**WHAT IS NEEDED**
In the data, extract each line that holds the string "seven".

Start of INPUT RECORDS

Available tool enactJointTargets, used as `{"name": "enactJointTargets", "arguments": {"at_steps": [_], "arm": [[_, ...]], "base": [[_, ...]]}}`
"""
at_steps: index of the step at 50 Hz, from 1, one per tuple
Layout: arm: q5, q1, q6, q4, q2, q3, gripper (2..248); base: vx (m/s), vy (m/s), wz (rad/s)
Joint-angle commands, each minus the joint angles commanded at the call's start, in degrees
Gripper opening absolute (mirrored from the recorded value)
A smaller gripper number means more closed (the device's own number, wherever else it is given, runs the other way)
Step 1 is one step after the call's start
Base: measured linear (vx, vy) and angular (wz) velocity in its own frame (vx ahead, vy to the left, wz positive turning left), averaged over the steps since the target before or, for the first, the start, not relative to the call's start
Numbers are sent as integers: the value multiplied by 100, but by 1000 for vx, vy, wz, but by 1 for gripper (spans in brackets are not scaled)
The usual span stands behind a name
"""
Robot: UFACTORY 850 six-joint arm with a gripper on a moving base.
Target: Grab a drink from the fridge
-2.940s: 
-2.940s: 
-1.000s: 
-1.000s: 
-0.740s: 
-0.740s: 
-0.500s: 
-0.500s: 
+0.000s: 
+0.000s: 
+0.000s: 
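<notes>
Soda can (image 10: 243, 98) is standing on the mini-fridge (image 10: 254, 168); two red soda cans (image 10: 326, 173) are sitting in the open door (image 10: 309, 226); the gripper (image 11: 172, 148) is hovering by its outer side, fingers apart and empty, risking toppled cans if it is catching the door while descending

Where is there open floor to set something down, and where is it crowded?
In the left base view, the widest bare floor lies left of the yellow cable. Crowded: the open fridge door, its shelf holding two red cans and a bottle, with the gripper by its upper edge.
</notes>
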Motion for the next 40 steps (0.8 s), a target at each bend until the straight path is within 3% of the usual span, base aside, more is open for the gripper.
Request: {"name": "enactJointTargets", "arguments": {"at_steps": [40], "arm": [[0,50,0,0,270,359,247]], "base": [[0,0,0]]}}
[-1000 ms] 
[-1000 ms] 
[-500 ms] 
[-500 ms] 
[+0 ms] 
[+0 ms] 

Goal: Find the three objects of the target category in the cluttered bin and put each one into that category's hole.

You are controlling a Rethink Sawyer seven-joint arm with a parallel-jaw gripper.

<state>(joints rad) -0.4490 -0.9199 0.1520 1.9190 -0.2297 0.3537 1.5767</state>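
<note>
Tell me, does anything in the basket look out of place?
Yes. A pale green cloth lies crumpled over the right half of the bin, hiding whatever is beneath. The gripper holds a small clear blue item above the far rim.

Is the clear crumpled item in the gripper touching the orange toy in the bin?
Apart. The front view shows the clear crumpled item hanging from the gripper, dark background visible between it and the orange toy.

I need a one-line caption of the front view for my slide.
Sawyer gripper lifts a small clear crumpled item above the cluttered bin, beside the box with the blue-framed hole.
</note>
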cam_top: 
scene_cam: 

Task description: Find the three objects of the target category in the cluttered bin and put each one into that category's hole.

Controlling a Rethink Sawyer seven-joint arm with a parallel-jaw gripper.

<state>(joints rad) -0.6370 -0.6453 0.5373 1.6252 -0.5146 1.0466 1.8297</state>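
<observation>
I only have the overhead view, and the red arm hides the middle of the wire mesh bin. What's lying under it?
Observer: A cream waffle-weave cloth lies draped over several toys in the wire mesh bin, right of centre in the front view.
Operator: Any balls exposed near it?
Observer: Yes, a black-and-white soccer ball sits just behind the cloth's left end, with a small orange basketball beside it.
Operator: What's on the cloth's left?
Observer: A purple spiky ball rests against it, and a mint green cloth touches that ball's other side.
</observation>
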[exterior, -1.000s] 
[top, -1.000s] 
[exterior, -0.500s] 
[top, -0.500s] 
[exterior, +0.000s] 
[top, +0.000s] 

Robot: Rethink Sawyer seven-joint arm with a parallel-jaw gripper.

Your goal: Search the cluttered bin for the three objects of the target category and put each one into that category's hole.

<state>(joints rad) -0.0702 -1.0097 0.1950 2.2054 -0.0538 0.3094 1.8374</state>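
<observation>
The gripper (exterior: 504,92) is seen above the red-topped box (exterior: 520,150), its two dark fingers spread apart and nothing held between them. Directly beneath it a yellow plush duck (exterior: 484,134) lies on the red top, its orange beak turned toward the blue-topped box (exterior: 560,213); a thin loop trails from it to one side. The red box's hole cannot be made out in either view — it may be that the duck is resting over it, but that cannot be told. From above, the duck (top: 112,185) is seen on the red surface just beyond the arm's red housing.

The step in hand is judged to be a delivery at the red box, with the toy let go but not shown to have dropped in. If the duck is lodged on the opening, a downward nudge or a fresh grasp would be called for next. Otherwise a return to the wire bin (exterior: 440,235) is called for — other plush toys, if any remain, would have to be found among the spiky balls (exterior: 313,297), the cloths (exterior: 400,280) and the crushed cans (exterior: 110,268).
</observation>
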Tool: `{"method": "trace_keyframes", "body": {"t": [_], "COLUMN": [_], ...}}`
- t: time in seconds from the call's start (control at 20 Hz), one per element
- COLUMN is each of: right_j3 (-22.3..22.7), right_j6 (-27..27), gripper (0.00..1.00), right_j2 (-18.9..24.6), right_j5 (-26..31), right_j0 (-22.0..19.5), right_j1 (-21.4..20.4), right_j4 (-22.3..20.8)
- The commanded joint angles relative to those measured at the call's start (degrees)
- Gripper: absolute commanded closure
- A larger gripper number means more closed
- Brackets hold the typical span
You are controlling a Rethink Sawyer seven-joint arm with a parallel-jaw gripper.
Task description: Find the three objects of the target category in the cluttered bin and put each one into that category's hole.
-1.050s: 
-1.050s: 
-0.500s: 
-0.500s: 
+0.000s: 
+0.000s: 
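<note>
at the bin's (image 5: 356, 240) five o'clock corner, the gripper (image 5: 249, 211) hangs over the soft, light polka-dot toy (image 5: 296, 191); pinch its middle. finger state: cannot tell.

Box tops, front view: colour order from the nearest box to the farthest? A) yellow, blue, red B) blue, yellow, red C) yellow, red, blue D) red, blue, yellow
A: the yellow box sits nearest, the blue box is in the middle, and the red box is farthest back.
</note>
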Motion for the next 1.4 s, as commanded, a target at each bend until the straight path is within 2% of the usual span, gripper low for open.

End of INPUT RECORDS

**RESPONSE FOR THIS EXERCISE**
You are controlling a Rethink Sawyer seven-joint arm with a parallel-jaw gripper.
Controlling a Rethink Sawyer seven-joint arm with a parallel-jaw gripper.
Robot: Rethink Sawyer seven-joint arm with a parallel-jaw gripper.
You are controlling a Rethink Sawyer seven-joint arm with a parallel-jaw gripper.

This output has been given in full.